事例が少ない事もあるが、最短で三日から、二年経っても回復せず、と言う報告まで様々である。
配属されてからこれまで、一度も使ってない有給休暇がたんまりとあるのだ。
ここで思い切って使うのも悪く無い。
「二週間か……。長いな。まあ暫く妖魔の出現は無いだろうと言う言葉を信じるか」
「ありがとうございます」
「どっか行くのか?」
「いきなり何で、何も決めてませんが、箱根に行こうかなと思ってます」
その言葉に、何かを感じ取った課長の目が険しくなる。
「戻って来るんだろうな?」
「そのつもりですが」
箱根。
御守庁の研修センターがあり、技術開発局の責任者が現在そこに身を寄せている。
研修センターに開発局の責任者が居るのは、後進の育成に心血を注いでいるなどと言う微笑ましい理由などでは決して無い。
その研修センターに、技術開発局局長の研究室が併設されているからである。
研修センター自体は、天然温泉を備えた宿泊施設となっており、御守庁関係者であれば、個人、団体問わず利用が可能。朝夕二食付きで、何と一泊2,500円!
これも偏に、皆様の税金のお陰である。
いや、正直、こう言う金の使い方してるから世間から風当たりが強いんだと思うけど、その恩恵にあやかろうと言う身からは何も言えないのである。

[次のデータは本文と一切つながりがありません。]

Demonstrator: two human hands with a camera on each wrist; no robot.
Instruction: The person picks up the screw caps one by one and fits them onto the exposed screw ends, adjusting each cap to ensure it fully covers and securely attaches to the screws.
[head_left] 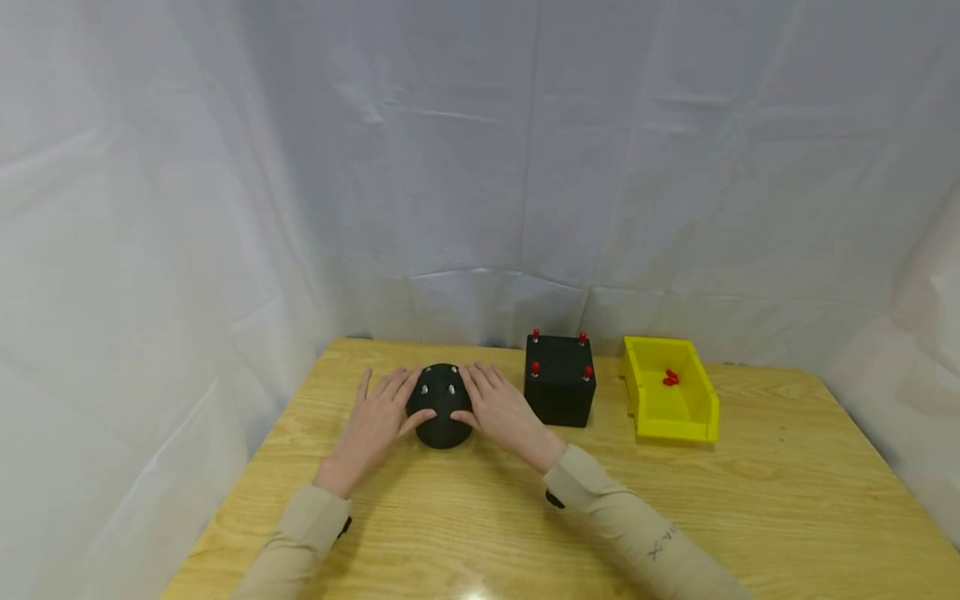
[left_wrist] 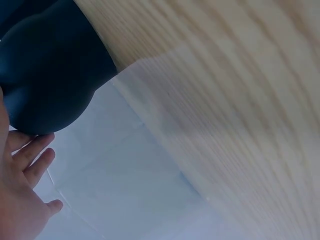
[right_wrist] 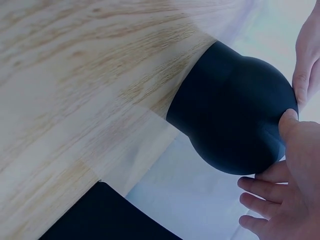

「まあ良い。俺は今日はもう帰るから、昨日の報告書と休暇届け、出しておけ。
それより長くなるなら改めて連絡しろ」
「了解です」
敬礼をして、席に戻る。
「ったく、気合いが足んねーんだよ。とっとと直して戻って来い」
井下さんから彼なりの温かいお言葉。
「はあ。人員のやりくりを考えると頭が痛い」
副長がボヤく。
すいませんね。苦労を掛けて。
温泉饅頭でも買ってきますよ。
ひとまず、報告書の作成に取り掛かる。
「そうだ。河南の新人教育の報告書、アレも今日中に纏めておいて」
「あ、はい」
そうか。
何時まで伸びるかわからないが休暇が明ける頃には既に異動しているか。
最後の手向けに一割増しぐらいに褒めて書いておこうか、と、今は無人である向かいの席に目をやりながら思う。
長い様で短かった三ヶ月の終わり。